> Problem to solve
Could you set down all of the data again, exactly as it stands?

> Data section
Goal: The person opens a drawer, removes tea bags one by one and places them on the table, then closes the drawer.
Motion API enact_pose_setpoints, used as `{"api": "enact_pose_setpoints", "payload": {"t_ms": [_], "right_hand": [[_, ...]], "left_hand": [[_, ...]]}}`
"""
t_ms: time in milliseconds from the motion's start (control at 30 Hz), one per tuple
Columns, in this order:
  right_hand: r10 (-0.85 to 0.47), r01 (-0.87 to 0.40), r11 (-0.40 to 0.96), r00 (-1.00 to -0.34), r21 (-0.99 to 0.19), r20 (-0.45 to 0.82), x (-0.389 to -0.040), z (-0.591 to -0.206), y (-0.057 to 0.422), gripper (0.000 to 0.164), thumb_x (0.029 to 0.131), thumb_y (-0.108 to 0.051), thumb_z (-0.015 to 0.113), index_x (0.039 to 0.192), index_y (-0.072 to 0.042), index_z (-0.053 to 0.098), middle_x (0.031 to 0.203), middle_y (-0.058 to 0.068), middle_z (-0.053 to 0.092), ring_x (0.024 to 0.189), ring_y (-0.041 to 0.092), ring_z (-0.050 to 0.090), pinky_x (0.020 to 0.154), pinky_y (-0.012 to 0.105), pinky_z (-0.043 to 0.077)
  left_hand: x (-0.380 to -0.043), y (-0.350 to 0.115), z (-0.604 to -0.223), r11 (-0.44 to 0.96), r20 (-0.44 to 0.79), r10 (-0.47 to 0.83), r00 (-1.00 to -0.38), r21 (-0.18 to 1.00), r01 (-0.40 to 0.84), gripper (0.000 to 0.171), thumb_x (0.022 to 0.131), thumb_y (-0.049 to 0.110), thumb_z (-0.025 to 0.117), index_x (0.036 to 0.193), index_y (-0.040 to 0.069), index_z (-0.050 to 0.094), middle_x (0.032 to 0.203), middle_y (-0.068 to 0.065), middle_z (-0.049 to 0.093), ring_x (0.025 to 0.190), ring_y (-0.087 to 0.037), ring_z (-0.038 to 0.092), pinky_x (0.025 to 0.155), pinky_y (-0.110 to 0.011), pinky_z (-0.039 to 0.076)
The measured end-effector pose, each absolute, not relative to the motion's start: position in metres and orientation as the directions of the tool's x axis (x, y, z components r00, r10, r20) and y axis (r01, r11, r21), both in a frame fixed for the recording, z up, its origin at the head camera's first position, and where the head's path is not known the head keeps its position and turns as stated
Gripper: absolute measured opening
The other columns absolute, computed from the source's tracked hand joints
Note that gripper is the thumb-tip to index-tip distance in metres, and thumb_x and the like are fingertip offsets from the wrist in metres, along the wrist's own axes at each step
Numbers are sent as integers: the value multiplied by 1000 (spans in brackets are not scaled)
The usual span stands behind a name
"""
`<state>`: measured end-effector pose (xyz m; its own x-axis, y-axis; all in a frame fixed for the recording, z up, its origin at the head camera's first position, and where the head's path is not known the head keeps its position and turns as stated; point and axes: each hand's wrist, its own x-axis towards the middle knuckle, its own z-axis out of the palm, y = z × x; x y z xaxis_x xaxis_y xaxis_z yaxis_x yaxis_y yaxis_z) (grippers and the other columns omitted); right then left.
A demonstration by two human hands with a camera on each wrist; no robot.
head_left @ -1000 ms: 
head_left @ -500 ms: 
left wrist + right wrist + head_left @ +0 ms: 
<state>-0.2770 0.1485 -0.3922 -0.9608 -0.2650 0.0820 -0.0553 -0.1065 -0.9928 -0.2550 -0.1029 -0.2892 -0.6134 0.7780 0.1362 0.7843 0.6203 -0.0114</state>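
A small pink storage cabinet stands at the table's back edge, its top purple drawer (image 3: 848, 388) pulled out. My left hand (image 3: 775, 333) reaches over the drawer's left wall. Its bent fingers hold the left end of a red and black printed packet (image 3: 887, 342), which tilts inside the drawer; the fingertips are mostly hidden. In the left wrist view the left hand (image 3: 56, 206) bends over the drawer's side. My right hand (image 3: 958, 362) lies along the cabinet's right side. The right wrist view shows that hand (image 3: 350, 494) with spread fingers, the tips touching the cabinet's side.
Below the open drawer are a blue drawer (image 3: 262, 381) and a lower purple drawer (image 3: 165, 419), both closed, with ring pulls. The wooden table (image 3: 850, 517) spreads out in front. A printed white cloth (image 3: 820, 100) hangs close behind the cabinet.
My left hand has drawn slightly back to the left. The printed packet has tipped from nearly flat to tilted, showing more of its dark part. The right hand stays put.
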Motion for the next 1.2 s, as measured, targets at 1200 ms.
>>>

> Your solution
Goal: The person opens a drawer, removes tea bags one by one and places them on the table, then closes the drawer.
Motion API enact_pose_setpoints, used as `{"api": "enact_pose_setpoints", "payload": {"t_ms": [_], "right_hand": [[_, ...]], "left_hand": [[_, ...]]}}`
"""
t_ms: time in milliseconds from the motion's start (control at 30 Hz), one per tuple
Columns, in this order:
  right_hand: r10 (-0.85 to 0.47), r01 (-0.87 to 0.40), r11 (-0.40 to 0.96), r00 (-1.00 to -0.34), r21 (-0.99 to 0.19), r20 (-0.45 to 0.82), x (-0.389 to -0.040), z (-0.591 to -0.206), y (-0.057 to 0.422), gripper (0.000 to 0.164), thumb_x (0.029 to 0.131), thumb_y (-0.108 to 0.051), thumb_z (-0.015 to 0.113), index_x (0.039 to 0.192), index_y (-0.072 to 0.042), index_z (-0.053 to 0.098), middle_x (0.031 to 0.203), middle_y (-0.058 to 0.068), middle_z (-0.053 to 0.092), ring_x (0.024 to 0.189), ring_y (-0.041 to 0.092), ring_z (-0.050 to 0.090), pinky_x (0.020 to 0.154), pinky_y (-0.012 to 0.105), pinky_z (-0.043 to 0.077)
  left_hand: x (-0.380 to -0.043), y (-0.350 to 0.115), z (-0.604 to -0.223), r11 (-0.44 to 0.96), r20 (-0.44 to 0.79), r10 (-0.47 to 0.83), r00 (-1.00 to -0.38), r21 (-0.18 to 1.00), r01 (-0.40 to 0.84), gripper (0.000 to 0.171), thumb_x (0.022 to 0.131), thumb_y (-0.049 to 0.110), thumb_z (-0.025 to 0.117), index_x (0.036 to 0.193), index_y (-0.040 to 0.069), index_z (-0.050 to 0.094), middle_x (0.032 to 0.203), middle_y (-0.068 to 0.065), middle_z (-0.049 to 0.093), ring_x (0.025 to 0.190), ring_y (-0.087 to 0.037), ring_z (-0.038 to 0.092), pinky_x (0.025 to 0.155), pinky_y (-0.110 to 0.011), pinky_z (-0.039 to 0.076)
The measured end-effector pose, each absolute, not relative to the motion's start: position in metres and orientation as the directions of the tool's x axis (x, y, z components r00, r10, r20) and y axis (r01, r11, r21), both in a frame fixed for the recording, z up, its origin at the head camera's first position, and where the head's path is not known the head keeps its position and turns as stated
Gripper: absolute measured opening
The other columns absolute, computed from the source's tracked hand joints
Note that gripper is the thumb-tip to index-tip distance in metres, and thumb_x and the like are fingertip offsets from the wrist in metres, along the wrist's own axes at each step
Numbers are sent as integers: the value multiplied by 1000 (spans in brackets are not scaled)
The usual span stands behind a name
"""
`<state>`: measured end-effector pose (xyz m; its own x-axis, y-axis; all in a frame fixed for the recording, z up, its origin at the head camera's first position, and where the head's path is not known the head keeps its position and turns as stated; point and axes: each hand's wrist, its own x-axis towards the middle knuckle, its own z-axis out of the palm, y = z × x; x y z xaxis_x xaxis_y xaxis_z yaxis_x yaxis_y yaxis_z) (grippers and the other columns omitted); right then left.
A demonstration by two human hands with a camera on each wrist; no robot.
head_left @ -1000 ms: 
head_left @ -500 ms: 
left wrist + right wrist + head_left @ +0 ms: 
<state>-0.2770 0.1485 -0.3922 -0.9608 -0.2650 0.0820 -0.0553 -0.1065 -0.9928 -0.2550 -0.1029 -0.2892 -0.6134 0.7780 0.1362 0.7843 0.6203 -0.0114</state>
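A small pink storage cabinet stands at the table's back edge, its top purple drawer (image 3: 848, 388) pulled out. My left hand (image 3: 775, 333) reaches over the drawer's left wall. Its bent fingers hold the left end of a red and black printed packet (image 3: 887, 342), which tilts inside the drawer; the fingertips are mostly hidden. In the left wrist view the left hand (image 3: 56, 206) bends over the drawer's side. My right hand (image 3: 958, 362) lies along the cabinet's right side. The right wrist view shows that hand (image 3: 350, 494) with spread fingers, the tips touching the cabinet's side.
Below the open drawer are a blue drawer (image 3: 262, 381) and a lower purple drawer (image 3: 165, 419), both closed, with ring pulls. The wooden table (image 3: 850, 517) spreads out in front. A printed white cloth (image 3: 820, 100) hangs close behind the cabinet.
My left hand has drawn slightly back to the left. The printed packet has tipped from nearly flat to tilted, showing more of its dark part. The right hand stays put.
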Motion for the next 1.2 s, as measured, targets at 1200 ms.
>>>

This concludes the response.